== Exercise aim ==
Beneath this instruction is a block of data; output from it exactly the lines that run from the one containing "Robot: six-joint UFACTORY" through the one containing "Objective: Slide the", inclusive.

---------- Information

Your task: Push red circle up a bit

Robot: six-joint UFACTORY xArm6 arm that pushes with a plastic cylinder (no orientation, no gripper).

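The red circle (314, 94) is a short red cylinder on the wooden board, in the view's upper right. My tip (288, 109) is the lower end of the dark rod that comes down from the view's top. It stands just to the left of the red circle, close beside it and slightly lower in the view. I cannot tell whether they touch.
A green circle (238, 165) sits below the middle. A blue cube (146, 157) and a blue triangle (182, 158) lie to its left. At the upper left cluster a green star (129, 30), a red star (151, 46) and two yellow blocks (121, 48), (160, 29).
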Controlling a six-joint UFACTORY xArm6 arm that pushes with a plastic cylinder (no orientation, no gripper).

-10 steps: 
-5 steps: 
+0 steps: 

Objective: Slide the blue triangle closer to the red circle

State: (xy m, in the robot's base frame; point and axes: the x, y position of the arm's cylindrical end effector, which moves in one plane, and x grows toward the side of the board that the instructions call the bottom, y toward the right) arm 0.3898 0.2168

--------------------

== Response box ==
Robot: six-joint UFACTORY xArm6 arm that pushes with a plastic cylinder (no orientation, no gripper).

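The red circle (314, 94) is a short red cylinder on the wooden board, in the view's upper right. My tip (288, 109) is the lower end of the dark rod that comes down from the view's top. It stands just to the left of the red circle, close beside it and slightly lower in the view. I cannot tell whether they touch.
A green circle (238, 165) sits below the middle. A blue cube (146, 157) and a blue triangle (182, 158) lie to its left. At the upper left cluster a green star (129, 30), a red star (151, 46) and two yellow blocks (121, 48), (160, 29).
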Controlling a six-joint UFACTORY xArm6 arm that pushes with a plastic cylinder (no orientation, no gripper).

-10 steps: 
-5 steps: 
+0 steps: 

Objective: Slide the blue triangle closer to the red circle

Now the answer is complete.